- EXERCISE PROMPT:
Where the string "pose" occurs in the material below, report the whole line.

- INPUT DATA:
* * * * * * * * *

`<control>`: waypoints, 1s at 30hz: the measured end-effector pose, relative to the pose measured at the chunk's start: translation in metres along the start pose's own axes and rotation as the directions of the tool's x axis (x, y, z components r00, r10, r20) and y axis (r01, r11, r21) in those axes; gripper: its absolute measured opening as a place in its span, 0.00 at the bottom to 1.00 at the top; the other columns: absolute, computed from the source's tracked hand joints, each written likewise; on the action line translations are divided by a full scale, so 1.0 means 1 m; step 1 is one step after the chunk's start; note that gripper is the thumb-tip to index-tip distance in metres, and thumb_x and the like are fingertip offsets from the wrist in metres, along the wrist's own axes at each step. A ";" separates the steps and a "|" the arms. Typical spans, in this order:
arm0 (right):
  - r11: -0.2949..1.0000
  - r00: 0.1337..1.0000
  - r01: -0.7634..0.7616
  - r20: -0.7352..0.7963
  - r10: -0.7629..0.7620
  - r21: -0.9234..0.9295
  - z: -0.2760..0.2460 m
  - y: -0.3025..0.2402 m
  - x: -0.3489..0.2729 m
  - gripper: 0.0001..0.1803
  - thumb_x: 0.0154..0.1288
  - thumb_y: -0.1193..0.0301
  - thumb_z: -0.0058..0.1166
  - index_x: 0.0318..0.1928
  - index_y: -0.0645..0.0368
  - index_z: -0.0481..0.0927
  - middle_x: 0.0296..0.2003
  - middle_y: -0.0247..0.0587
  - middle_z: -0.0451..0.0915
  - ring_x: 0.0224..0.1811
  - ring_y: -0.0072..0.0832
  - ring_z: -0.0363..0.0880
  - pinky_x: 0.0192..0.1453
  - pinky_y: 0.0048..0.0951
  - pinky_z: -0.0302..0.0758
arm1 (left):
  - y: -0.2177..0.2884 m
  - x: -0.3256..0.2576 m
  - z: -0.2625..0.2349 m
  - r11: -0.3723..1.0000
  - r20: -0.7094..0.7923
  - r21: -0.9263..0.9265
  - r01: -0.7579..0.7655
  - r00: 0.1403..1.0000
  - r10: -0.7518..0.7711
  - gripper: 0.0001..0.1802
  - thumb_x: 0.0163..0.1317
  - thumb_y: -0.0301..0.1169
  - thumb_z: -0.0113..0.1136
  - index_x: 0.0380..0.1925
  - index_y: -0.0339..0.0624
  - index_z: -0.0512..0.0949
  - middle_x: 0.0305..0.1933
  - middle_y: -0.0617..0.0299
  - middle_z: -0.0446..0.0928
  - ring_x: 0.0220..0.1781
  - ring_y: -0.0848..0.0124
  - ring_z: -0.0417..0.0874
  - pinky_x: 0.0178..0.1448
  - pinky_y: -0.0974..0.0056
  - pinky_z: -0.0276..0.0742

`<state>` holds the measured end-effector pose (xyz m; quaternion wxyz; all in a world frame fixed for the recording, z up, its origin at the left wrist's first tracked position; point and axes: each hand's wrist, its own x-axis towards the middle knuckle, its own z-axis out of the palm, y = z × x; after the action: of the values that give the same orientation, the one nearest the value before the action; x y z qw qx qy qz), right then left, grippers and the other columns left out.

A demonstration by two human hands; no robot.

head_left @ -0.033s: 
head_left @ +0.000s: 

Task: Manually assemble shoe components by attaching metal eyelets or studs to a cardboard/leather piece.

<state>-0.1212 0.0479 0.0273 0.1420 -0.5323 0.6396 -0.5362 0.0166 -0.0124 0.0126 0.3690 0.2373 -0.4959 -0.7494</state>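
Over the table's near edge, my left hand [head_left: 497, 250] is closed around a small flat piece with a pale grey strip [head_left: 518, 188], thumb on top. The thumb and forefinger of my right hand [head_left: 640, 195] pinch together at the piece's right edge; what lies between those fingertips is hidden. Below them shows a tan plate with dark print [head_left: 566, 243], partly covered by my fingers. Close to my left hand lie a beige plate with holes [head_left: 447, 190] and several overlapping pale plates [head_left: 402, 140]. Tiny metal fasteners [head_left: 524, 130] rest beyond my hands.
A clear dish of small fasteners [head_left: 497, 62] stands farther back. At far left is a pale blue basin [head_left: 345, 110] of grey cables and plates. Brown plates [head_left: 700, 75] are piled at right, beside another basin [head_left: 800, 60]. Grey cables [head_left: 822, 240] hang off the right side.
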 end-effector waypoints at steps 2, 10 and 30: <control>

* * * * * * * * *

- ANSWER SECTION:
`<control>`: waypoints, 1s at 30hz: the measured end-effector pose, relative to the pose measured at the chunk's start: translation in metres along the start pose's own axes and rotation as the directions of the tool's x axis (x, y, z components r00, r10, r20) and y axis (r01, r11, r21) in those axes; gripper: its absolute measured opening as a place in its span, 0.00 at the bottom to 1.00 at the top; the other columns: absolute, computed from the source's tracked hand joints, each written likewise; on the action line translations are divided by a full scale, so 1.0 means 1 m; step 1 is one step after the chunk's start; note that gripper is the thumb-tip to index-tip distance in metres, and thumb_x and the like are fingertip offsets from the wrist in metres, along the wrist's own axes at each step. A ";" separates the steps and a "|" the arms. Typical spans, in this order:
`<state>` holds the measured end-effector pose (xyz m; quaternion wxyz; all in a world frame fixed for the recording, z up, its origin at the left wrist's first tracked position; point and axes: each hand's wrist, its own x-axis towards the middle knuckle, its own z-axis out of the palm, y = z × x; after the action: of the values that give the same orientation, the one nearest the value before the action; x y z qw qx qy qz), right then left, grippers and the other columns left out.

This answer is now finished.